Bistrot salad with green beans
Le bistrot is a simple restaurant offering classic and moderately-priced dishes which are well-made and often from local ingredients. Any salad with green beans and vinaigrette from olive oil and moutarde à l’ancienne, old-style mustard, could be called bistrot.
This salad is great to make in autumn and winter when we crave more cooked dishes. In France, the green beans are in season all year round.
2 servings
2 full handfuls of fresh green beans
6 slices of Parma ham
About 12 cherry tomatoes
About 12 radishes
2 eggs
8 black olives
Rocket leaves to decorate
For the vinaigrette:
3 tbsp. olive oil
1 tbsp. lemon juice
1 tbsp. moutarde à l’ancienne
Freshly ground black pepper
Chopped fresh herbs such as parsley, dill, chives and so on
Cook the eggs 6 minutes in boiling water. Peel and set aside.
Top and tail the green beans. Cook 5 minutes in boiling water, then drain and cool in cold water to preserve the colour. Set aside to dry.

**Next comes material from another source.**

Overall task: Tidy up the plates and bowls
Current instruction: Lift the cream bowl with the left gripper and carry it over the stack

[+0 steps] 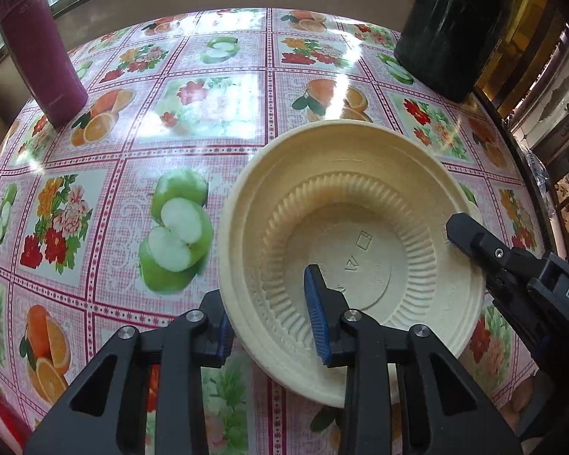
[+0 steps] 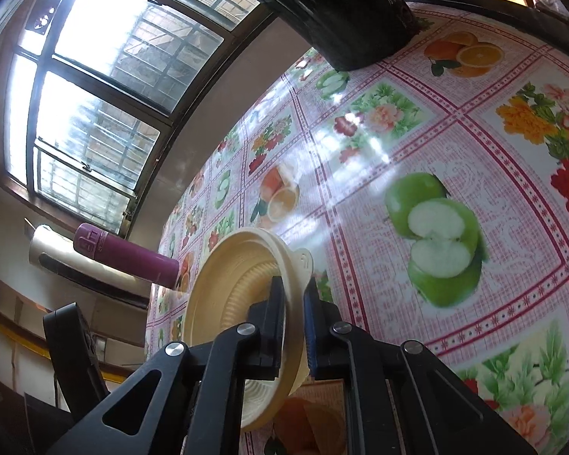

Wash and dry the cherry tomatoes and radishes. Cut the cherry tomatoes in halves and slice the radishes. Set aside.
Make the vinaigrette by whisking together all the ingredients. Divide into smaller bowls and serve separately on the salad plates.
Divide the green beans, cherry tomatoes, radish slices, and black olives on the plates. Top with the eggs and cut them in halves. Place the Parma ham among the salad. Sprinkle with some rocket leaves and place the vinaigrette bowl on the plates. Serve with some country bread or rye bread for a balanced meal.